En termes de formations autour du numérique, on ne s’intéresse encore qu’à l’informatique, aux télécoms et au web. Pourtant, la cybersécurité renferme déjà, dans la pratique, ces trois secteurs d’activité.
La formation de spécialistes en cybersécurité doit aussi être orientée vers les femmes qui ont une faible représentativité parmi les experts. Selon une étude menée en 2017 par Deloitte, elles ne représentent que 11% des professionnels de la sécurité informatique, malgré le fort potentiel d’emploi du secteur. Le déséquilibre est grand et il faut agir. Pour EDITH BROU BLEU, les femmes ont leur place dans ce milieu fortement masculinisé : « Je milite depuis toujours pour que les jeunes femmes aient assez confiance en elles pour embrasser des carrières dans les domaines des nouvelles technologies et de la cybersécurité. C’est un facteur porteur de potentialité et vecteur d’autonomisation pour les femmes. »
De plus en plus d’initiatives sont prises partout sur le continent par des acteurs publics et privés pour combler ce déficit et, surtout, pour sensibiliser sur la place de la femme dans la cybersécurité. Ce sera notamment le cas lors de la 2ème édition du Cyber Africa Forum qui se tiendra du 9 au 10 mai 2022 à Abidjan et qui mettra à l’honneur les talents de la cybersécurité africaine, à travers l’initiative ‘’Cyber Africa Women’’, qui vise à promouvoir et soutenir les femmes dans le domaine de la cybersécurité et du numérique. En outre, une récompense inédite en faveur de la start-up de l’année dans le domaine de la cybersécurité sera décernée, afin de créer l’émulation dans le secteur.
Au Maroc, en Tunisie, au Sénégal et dans de nombreux autres pays d’Afrique, des écoles spécialisées existent. L’École nationale d’administration de Dakar, par exemple, abrite un établissement de formation des experts en cybersécurité. Il a ouvert ses portes en 2018 et est le fruit de la coopération entre les ministères des Affaires étrangères sénégalais et français. Il est destiné à renforcer la capacité des États africains à lutter contre les cyberattaques, la diffusion de messages extrémistes et les groupes terroristes.

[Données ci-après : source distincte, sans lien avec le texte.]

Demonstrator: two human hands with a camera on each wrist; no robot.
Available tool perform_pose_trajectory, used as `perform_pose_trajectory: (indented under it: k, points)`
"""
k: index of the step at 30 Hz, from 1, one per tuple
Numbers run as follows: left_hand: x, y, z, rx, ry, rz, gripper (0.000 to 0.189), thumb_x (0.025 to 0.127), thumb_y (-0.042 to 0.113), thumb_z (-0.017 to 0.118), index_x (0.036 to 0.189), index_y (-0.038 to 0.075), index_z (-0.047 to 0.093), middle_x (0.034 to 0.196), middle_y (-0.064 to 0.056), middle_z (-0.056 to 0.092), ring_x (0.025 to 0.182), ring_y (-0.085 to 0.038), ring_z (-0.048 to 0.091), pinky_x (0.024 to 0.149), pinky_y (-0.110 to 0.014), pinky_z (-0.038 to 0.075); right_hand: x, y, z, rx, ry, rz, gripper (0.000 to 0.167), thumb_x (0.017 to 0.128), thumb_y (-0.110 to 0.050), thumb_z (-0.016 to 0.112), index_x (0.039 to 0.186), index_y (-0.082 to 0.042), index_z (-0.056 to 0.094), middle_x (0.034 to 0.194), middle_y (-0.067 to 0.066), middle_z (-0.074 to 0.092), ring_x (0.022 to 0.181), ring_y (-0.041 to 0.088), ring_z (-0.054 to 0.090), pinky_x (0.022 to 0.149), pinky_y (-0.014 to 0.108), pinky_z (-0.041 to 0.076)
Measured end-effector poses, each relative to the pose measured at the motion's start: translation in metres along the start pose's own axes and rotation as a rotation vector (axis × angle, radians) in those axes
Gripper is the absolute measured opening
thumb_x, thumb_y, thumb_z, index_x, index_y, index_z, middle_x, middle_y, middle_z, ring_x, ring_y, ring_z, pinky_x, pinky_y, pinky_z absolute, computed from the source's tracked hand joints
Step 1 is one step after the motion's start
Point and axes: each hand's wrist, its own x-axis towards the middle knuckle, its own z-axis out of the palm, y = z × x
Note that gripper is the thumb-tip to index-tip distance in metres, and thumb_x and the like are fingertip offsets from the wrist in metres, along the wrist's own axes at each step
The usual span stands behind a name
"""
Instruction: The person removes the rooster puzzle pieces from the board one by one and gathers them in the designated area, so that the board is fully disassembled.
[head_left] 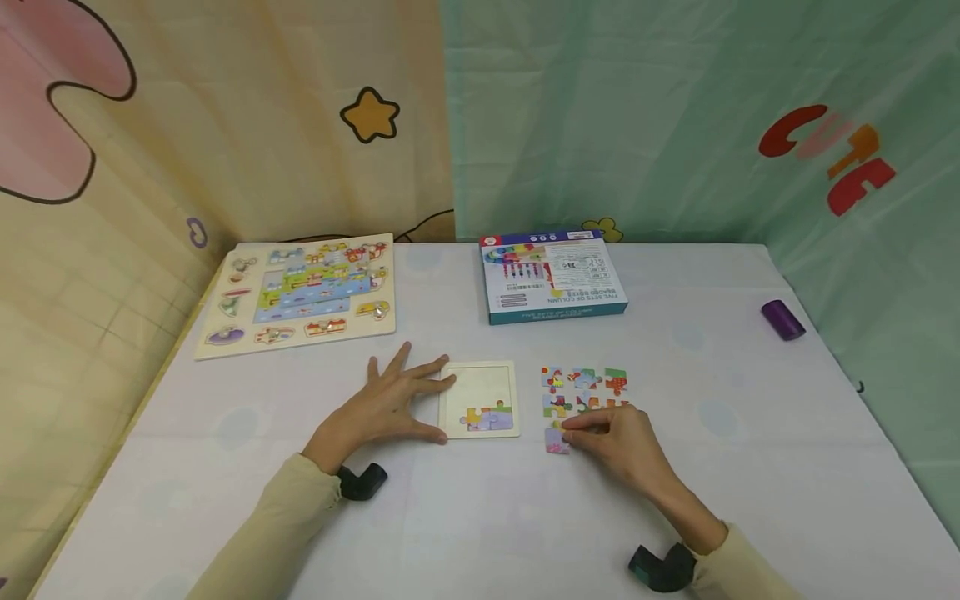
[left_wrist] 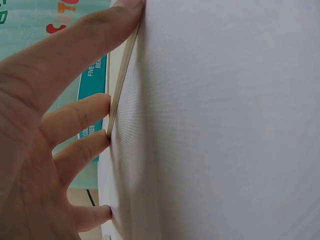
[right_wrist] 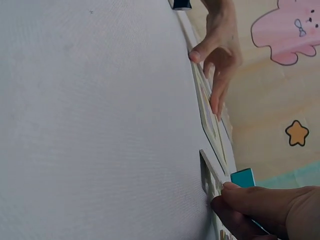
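A square wooden puzzle tray (head_left: 480,377) lies in the middle of the table, with a few joined jigsaw pieces (head_left: 489,418) in its near right corner. My left hand (head_left: 390,404) rests at the tray's left side, fingers spread, thumb and fingertips touching its edge. To the tray's right, my right hand (head_left: 618,442) pinches a purple jigsaw piece (head_left: 557,440) between thumb and fingers. In the right wrist view that piece (right_wrist: 210,167) is tilted, one edge raised off the cloth. Beyond the hand, loose jigsaw pieces (head_left: 585,379) lie in rows, some partly hidden by it.
A wooden knob puzzle board (head_left: 296,342) with picture sheets on it lies at the back left. At the back centre is a flat bead-game box (head_left: 555,279). A purple cylinder (head_left: 783,320) lies far right. Curtains (head_left: 600,117) border the table behind.
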Motion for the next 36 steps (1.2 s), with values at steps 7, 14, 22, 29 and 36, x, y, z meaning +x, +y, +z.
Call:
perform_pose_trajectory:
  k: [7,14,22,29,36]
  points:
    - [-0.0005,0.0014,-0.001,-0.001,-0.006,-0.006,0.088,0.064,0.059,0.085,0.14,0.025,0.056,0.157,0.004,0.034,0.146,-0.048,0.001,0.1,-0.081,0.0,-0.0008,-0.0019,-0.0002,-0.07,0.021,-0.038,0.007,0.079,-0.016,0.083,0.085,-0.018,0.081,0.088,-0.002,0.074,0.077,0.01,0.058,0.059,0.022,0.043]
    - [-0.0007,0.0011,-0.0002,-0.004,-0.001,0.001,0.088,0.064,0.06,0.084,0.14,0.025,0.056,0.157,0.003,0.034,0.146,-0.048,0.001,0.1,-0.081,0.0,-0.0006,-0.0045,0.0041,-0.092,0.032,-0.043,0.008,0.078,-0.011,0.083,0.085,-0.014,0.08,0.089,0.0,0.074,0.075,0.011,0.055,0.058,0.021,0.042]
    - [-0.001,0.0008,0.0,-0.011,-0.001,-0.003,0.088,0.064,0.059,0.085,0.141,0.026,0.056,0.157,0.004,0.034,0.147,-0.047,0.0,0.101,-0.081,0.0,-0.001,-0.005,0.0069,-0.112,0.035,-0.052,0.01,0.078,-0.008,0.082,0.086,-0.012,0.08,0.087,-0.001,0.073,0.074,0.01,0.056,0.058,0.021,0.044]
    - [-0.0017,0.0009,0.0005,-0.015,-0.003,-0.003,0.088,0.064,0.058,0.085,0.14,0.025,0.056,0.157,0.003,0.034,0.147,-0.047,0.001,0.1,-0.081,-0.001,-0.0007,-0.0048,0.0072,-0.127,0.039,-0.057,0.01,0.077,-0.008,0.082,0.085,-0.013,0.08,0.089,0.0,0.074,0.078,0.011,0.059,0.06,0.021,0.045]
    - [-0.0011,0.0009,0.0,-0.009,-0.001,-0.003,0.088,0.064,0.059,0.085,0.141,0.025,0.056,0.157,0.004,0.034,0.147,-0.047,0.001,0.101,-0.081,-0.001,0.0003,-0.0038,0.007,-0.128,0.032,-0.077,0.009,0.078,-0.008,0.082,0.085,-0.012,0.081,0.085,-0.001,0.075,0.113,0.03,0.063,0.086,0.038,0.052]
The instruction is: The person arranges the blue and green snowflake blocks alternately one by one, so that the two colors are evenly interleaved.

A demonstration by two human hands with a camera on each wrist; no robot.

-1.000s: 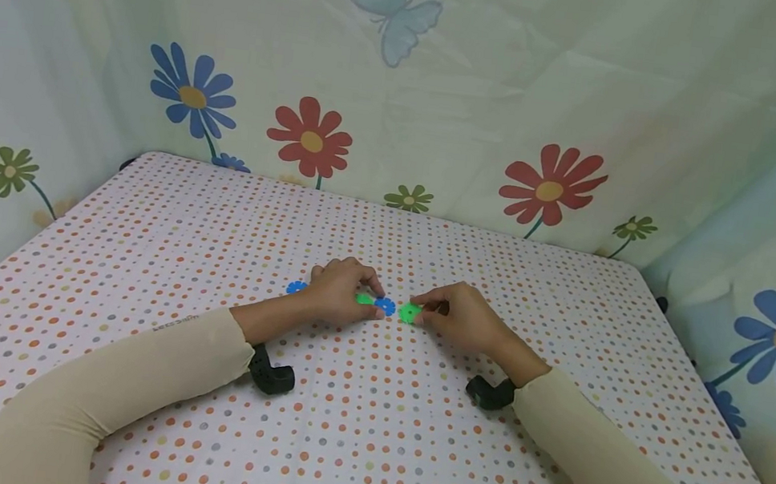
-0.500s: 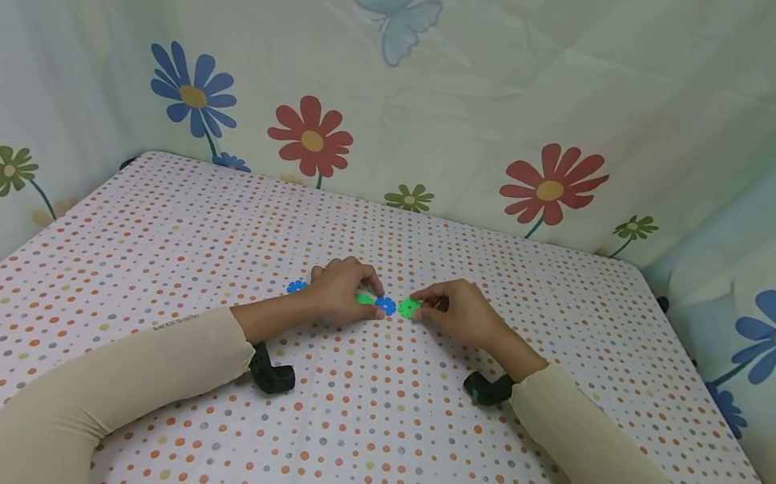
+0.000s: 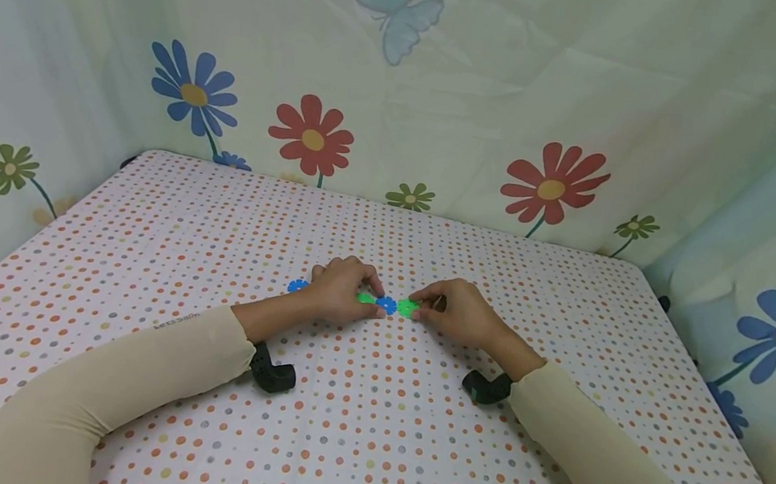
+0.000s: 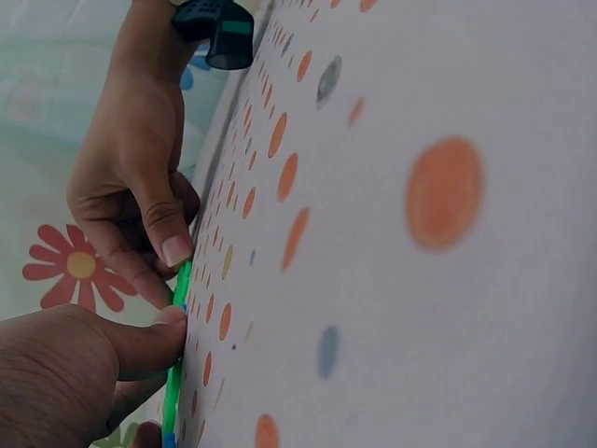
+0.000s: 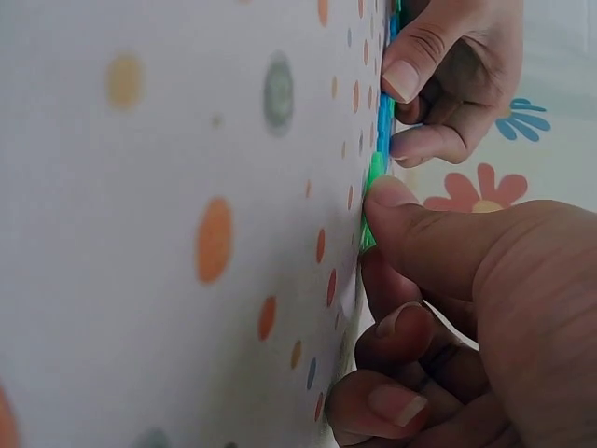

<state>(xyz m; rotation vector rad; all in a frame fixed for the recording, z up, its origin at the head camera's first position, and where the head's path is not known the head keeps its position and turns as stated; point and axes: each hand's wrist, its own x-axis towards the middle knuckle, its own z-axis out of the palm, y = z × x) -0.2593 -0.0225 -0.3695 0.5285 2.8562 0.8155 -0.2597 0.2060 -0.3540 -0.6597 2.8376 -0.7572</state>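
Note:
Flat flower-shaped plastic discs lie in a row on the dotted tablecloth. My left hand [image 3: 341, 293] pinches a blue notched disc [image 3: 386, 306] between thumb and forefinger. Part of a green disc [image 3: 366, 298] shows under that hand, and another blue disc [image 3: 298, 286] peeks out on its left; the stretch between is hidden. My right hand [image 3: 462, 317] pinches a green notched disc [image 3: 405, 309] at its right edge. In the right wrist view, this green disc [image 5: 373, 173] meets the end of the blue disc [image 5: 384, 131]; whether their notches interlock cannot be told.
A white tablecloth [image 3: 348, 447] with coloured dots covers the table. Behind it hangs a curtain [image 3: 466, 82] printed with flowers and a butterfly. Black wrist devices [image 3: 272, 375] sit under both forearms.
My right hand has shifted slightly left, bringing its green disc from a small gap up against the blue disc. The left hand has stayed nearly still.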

Linda Nanan VALLÉE est Enseignante-chercheur et Directrice Exécutive de la Fondation Jeunesse Numérique, créée en 2016 à l’initiative du Ministère en charge de l’économie numérique. Membre du Conseil consultatif de Ciberobs, elle affirme : «La formation en cybersécurité est cruciale. Beaucoup de failles de sécurité sont dues à l’ignorance ou
à la négligence. En cybersécurité, il faut avoir une approche holistique et les solutions techniques de sécurisation (firewall, IDS/IPS, antimalware, …) ne sont qu’une partie du dispositif. La sensibilisation et la formation sont des piliers fondamentaux.» Elle ajoute que «l’École Supérieure Africaine des Technologies de l’Information et de la Communication (ESATIC, ISO9001), avec à sa tête le Professeur KONATÉ Adama, abat un travail formidable en termes de formation, avec notamment un master SITW – Sécurité Informatique et Technologies du Web. Les jeunes, étudiants et entrepreneurs de l’ESATIC comme de la Fondation JN, travaillant sur des projets innovants, doivent absolument adresser le volet cybersécurité et contribuer à l’amélioration de la qualité de vie de la population.» La Fondation Jeunesse Numérique continue de mener des actions pour la sensibilisation et la formation (TIC, entrepreneuriat) de la population, sur l’étendue du territoire ivoirien.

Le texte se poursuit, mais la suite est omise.